◆ **Work item**:
Go through the records and report each line holding the string "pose".

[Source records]
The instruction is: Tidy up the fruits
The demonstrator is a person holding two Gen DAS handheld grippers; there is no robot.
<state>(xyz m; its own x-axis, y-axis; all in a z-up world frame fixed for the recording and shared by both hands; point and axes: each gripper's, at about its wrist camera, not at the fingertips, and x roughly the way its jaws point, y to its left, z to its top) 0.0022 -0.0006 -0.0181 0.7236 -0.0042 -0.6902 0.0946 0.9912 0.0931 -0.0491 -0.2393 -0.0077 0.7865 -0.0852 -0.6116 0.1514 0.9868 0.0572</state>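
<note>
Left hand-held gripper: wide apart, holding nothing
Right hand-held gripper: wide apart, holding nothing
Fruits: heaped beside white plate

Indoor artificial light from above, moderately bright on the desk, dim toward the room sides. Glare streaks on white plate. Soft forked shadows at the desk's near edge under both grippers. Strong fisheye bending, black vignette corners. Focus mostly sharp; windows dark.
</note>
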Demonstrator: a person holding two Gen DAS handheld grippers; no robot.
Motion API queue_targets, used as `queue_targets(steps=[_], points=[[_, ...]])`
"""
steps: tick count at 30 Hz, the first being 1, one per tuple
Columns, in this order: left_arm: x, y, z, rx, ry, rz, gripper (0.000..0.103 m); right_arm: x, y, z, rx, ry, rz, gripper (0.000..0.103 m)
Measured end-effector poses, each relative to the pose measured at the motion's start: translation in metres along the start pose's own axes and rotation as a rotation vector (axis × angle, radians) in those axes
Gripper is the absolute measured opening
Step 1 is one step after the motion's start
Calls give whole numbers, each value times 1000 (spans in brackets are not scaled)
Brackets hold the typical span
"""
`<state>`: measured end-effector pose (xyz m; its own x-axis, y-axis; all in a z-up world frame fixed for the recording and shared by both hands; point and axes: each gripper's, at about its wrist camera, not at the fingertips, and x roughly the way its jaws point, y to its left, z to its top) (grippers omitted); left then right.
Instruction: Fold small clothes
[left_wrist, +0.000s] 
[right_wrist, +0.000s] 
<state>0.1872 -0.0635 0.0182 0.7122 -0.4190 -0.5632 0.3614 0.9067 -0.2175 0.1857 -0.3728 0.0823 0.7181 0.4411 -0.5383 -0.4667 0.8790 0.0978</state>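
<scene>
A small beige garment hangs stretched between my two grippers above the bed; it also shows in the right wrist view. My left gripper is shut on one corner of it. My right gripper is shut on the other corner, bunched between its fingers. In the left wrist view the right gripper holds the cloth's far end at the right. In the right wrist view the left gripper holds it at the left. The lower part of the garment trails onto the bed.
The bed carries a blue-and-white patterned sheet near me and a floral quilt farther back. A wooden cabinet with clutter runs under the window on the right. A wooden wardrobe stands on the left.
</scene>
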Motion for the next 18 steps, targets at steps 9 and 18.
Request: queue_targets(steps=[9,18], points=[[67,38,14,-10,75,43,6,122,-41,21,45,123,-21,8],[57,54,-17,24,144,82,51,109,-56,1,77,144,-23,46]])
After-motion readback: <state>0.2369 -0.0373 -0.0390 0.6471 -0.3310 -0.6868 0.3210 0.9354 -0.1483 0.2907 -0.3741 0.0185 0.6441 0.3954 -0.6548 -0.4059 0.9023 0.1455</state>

◆ **Finished exercise**:
Measured end-effector poses, each relative to the pose measured at the motion's start: translation in metres along the start pose's own axes and rotation as a rotation vector (axis × angle, radians) in those axes
`<state>`: measured end-effector pose (xyz m; its own x-axis, y-axis; all in a z-up world frame fixed for the recording and shared by both hands; point and axes: each gripper's, at about its wrist camera, not at the fingertips, and x roughly the way its jaws point, y to its left, z to its top) (grippers omitted); left then right.

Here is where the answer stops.